A retrospective descriptive study was conducted in an adult ICU between January 1, 2024, and July 1, 2025. TDM eligibility was assessed using guideline-derived domains from the 2020 IDSA/ASHP/PIDS/SIDP consensus recommendations, operationalized for retrospective ICU assessment. Because vancomycin TDM was not performed during the study period, drug concentrations, area under the curve (AUC) estimates, target attainment, and TDM-guided dose modifications were unavailable. Data were summarized descriptively, and between-group comparisons were performed using chi-square test, Fisher’s exact test, and Mann-Whitney U test, as appropriate.

Results

During the study period, 341 of 1894 ICU admissions (18.0%) involved vancomycin therapy, and 331 patients were included in the final analysis.

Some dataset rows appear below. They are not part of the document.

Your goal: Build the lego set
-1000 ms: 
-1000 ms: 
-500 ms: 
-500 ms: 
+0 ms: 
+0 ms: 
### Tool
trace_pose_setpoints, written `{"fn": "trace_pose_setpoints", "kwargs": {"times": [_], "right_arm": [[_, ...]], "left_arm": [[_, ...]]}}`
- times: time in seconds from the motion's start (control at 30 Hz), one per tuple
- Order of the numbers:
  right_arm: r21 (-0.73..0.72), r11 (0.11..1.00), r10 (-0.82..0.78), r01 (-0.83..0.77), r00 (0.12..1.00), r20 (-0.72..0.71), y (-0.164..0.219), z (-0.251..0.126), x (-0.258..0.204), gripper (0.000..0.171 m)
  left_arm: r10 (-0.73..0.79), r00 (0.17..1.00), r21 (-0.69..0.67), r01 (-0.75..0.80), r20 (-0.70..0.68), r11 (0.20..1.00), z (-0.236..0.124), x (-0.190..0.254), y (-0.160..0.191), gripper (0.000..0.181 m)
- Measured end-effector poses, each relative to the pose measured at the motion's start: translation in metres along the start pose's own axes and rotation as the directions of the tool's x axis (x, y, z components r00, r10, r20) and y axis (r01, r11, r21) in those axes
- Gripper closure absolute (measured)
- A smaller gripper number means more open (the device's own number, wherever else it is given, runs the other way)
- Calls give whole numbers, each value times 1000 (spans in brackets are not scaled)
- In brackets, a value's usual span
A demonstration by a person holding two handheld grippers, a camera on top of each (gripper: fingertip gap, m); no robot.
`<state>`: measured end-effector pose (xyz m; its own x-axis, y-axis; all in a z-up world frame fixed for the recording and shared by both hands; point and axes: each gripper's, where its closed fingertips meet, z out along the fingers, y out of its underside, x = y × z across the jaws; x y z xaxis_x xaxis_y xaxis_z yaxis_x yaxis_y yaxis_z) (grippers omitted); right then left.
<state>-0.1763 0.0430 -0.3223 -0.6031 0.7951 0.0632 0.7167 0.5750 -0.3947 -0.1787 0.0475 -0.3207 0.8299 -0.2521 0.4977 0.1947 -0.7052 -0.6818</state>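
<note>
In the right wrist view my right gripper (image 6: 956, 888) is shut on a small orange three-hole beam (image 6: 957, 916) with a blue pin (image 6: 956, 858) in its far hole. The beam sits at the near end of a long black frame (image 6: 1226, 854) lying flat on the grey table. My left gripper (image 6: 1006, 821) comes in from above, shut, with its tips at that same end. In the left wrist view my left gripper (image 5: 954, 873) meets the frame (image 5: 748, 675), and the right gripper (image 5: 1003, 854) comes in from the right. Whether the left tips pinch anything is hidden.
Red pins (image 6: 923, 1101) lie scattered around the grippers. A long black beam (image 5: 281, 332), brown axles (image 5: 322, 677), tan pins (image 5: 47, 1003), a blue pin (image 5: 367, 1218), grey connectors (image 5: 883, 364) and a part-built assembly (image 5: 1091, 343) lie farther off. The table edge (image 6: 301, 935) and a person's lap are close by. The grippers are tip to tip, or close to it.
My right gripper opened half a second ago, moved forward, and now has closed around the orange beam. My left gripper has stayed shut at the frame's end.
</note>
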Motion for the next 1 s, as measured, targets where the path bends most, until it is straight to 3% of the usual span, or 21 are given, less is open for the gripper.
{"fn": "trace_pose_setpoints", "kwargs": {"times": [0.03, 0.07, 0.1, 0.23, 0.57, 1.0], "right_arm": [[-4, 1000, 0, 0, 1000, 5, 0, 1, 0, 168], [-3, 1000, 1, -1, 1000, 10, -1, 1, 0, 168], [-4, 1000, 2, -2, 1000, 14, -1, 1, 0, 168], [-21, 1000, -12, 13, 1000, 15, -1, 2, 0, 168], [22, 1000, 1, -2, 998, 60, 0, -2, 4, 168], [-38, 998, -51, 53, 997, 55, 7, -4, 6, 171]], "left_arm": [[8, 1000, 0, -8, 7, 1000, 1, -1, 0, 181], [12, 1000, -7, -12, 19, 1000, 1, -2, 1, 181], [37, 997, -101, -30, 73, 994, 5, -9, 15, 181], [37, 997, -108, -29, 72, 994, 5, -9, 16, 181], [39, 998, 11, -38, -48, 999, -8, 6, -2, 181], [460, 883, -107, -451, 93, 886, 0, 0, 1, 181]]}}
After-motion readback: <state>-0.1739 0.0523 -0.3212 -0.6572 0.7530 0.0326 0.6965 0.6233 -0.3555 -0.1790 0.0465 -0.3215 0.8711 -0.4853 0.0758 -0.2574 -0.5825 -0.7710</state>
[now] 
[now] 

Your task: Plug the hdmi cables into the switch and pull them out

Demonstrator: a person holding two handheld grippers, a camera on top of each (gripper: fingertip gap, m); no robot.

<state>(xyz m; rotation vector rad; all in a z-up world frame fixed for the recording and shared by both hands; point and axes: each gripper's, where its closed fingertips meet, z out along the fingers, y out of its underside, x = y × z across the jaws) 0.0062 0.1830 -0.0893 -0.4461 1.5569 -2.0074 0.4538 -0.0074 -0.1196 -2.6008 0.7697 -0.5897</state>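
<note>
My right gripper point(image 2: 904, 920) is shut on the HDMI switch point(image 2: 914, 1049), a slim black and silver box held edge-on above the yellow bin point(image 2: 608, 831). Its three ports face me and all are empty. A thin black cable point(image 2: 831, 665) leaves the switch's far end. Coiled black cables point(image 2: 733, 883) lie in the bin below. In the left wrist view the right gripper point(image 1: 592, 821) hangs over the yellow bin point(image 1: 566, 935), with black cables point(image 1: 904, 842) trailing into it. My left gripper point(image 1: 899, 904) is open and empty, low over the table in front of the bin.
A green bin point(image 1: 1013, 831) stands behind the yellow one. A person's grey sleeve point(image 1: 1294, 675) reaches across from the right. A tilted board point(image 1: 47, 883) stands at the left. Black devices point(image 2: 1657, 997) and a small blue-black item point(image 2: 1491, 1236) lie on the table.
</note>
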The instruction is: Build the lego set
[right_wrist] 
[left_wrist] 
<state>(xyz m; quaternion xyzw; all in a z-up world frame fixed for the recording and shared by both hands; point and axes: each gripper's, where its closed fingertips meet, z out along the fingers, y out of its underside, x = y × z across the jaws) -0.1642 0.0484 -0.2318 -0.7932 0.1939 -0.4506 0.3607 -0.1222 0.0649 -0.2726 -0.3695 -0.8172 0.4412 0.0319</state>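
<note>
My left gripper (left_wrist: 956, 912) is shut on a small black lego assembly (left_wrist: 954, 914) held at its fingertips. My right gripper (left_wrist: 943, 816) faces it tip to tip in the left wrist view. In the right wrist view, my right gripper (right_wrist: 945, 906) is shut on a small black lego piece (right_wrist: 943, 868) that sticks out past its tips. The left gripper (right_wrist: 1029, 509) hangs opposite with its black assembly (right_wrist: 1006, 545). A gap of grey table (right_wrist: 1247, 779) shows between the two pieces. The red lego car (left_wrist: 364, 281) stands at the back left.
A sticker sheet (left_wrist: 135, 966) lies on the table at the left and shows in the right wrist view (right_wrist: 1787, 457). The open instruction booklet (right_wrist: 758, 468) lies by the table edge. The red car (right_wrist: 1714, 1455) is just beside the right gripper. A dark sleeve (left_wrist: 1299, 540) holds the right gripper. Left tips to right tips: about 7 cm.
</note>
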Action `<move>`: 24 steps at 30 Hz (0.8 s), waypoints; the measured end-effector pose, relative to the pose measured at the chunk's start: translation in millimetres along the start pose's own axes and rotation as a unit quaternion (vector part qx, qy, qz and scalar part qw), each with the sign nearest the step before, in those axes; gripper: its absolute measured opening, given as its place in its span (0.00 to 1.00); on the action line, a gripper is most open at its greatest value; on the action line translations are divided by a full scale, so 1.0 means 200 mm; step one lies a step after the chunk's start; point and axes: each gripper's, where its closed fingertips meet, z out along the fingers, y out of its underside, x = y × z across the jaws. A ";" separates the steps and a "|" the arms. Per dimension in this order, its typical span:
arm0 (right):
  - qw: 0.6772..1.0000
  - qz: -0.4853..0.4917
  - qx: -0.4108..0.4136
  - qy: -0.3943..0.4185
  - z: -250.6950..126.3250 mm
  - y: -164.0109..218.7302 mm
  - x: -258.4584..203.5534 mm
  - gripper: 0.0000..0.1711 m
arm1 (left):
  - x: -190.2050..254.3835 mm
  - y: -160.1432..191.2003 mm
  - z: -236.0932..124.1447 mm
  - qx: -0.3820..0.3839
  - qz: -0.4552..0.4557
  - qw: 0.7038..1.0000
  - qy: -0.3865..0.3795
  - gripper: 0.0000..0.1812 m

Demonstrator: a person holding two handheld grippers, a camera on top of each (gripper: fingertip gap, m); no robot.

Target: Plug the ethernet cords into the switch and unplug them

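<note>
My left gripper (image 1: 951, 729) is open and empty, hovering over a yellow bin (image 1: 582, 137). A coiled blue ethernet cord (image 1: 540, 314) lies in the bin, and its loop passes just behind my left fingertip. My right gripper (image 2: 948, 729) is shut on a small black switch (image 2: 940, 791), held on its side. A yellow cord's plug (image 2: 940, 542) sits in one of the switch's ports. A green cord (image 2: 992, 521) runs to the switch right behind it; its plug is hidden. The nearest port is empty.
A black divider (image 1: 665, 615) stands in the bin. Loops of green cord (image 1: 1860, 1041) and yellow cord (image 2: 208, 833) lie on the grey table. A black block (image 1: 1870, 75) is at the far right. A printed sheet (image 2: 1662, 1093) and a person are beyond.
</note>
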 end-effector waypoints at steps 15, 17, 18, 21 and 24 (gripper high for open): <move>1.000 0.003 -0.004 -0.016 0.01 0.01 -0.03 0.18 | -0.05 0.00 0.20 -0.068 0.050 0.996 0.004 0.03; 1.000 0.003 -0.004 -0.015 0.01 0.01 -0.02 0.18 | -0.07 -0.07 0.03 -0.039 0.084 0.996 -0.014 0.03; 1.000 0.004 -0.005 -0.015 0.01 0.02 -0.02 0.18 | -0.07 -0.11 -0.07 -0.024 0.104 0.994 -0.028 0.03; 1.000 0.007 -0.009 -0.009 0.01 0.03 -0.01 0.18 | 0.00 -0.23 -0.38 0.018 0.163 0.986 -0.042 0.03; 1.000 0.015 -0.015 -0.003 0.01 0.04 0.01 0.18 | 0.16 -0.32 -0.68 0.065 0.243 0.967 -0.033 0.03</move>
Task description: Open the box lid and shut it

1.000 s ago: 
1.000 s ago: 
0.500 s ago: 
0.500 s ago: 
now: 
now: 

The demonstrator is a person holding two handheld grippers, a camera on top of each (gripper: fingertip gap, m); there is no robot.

Overall, 319 patients (96.4%) met at least one TDM indication criterion. The most frequent indications were prolonged therapy, defined as observed treatment duration exceeding 5 days during the treatment course (276, 83.4%), altered pharmacokinetics (227, 68.6%), renal dysfunction (180, 54.4%), nephrotoxic co-administration (174, 52.6%), and serious or invasive MRSA infection (25, 7.6%). Indications frequently overlapped, with a median of 3 (IQR: 2–4) criteria per patient.

Conclusion

Nearly all vancomycin-treated ICU patients met guideline-informed TDM eligibility criteria, indicating a substantial burden of monitoring eligibility in this Turkish ICU where TDM was not available. These findings primarily inform local resource planning, but may also be relevant to institutions with similar reimbursement, laboratory, or infrastructure constraints. Prospective pre-post implementation studies should evaluate target attainment, nephrotoxicity, clinical outcomes, and costs.